▸ **What the exercise asks**: For each line of the listing that includes the word "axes", show the whole line.

▸ **Collected data**:
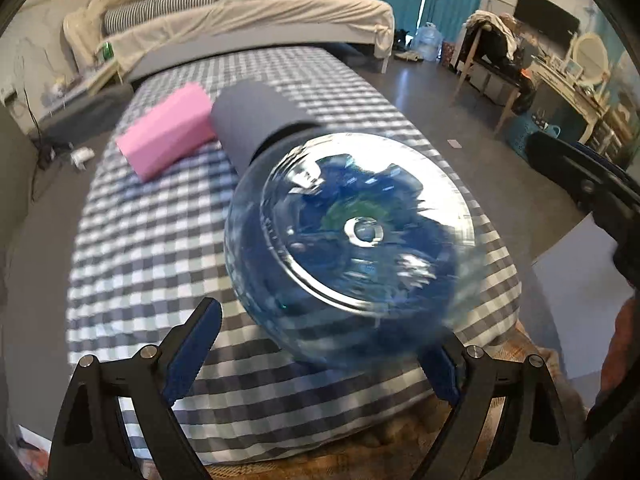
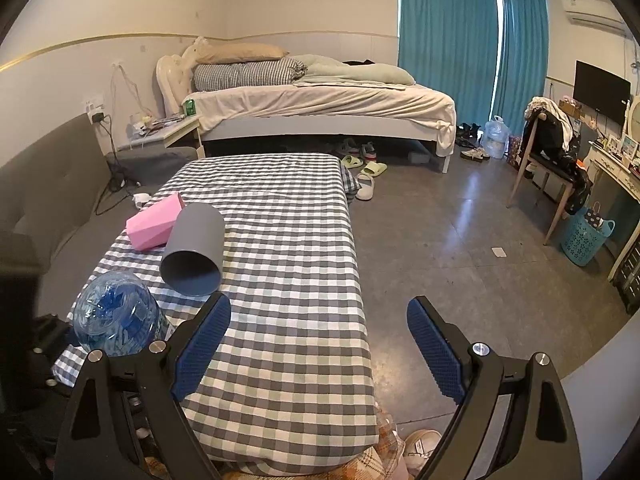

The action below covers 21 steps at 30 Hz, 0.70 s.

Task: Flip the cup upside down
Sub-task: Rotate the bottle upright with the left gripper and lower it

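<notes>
Driving this one remotely, and I'm treating the grey cup [image 2: 196, 248] as the thing to flip. It's lying on its side on the checked tablecloth [image 2: 288, 340], with its base end looking like it's touching a pink block [image 2: 154, 222].

The bit that matters is that its long axis is running roughly toward the right-hand camera. The open mouth is facing back at me and the closed base is pointing away. From the right gripper [image 2: 320, 302] it's sitting ahead and off to the left, close to that gripper's left fingertip, with nothing in between.

Both sets of tongs are spread wide and neither is pinching anything. The left gripper [image 1: 322, 332] is staring straight into the base of a clear, bluish container [image 1: 352, 232]. It's sitting right in front of the fingers, and the left pad [image 1: 192, 344] is clearly standing off it. The cup is showing only past that container, so I'm guessing the right hand is getting the easier reach.

As for labels or writing, I'm not reading anything on the cup, the block or the container. Everything further back is coming through too small.
</notes>
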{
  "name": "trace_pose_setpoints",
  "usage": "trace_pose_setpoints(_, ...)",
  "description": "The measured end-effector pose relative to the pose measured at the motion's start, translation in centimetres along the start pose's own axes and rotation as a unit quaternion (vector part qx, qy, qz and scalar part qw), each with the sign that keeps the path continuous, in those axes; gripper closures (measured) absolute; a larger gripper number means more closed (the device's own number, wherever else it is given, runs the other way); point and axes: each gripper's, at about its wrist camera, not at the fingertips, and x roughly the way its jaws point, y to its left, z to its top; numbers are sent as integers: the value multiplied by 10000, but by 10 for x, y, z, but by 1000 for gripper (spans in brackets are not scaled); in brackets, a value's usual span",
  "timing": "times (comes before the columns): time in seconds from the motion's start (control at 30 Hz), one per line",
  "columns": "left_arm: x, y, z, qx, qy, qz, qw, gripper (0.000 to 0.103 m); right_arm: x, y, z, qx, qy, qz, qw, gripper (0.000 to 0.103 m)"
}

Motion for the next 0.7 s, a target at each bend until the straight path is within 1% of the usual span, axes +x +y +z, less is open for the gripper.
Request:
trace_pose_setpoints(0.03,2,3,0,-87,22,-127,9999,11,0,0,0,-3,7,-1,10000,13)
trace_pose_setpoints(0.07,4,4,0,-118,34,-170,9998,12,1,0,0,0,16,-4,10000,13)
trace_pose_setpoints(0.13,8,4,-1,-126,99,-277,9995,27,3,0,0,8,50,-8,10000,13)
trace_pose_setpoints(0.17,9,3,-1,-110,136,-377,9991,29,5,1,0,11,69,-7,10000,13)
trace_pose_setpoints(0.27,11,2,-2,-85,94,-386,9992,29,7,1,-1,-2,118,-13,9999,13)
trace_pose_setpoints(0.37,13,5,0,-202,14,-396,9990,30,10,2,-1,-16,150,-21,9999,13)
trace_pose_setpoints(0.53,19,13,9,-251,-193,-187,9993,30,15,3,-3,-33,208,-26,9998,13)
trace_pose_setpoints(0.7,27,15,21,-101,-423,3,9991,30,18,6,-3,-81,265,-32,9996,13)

▸ **Result for this task**:
  "description": "The measured end-effector pose relative to the pose measured at the motion's start, translation in centimetres along the start pose's own axes and rotation as a unit quaternion (vector part qx, qy, qz and scalar part qw), each with the sign that keeps the path continuous, in those axes; gripper closures (measured) absolute; a larger gripper number means more closed (the device's own number, wherever else it is given, runs the other way); point and axes: each gripper's, at about its wrist camera, not at the fingertips, and x roughly the way its jaws point, y to its left, z to its top; numbers are sent as integers: the value multiplied by 10000, but by 10 for x, y, z, but by 1000 for gripper (spans in brackets are not scaled); in brackets, a value's usual span",
Motion for the next 0.7 s, a target at each bend until the straight path is within 1% of the usual span, axes +x +y +z, less is open for the gripper.

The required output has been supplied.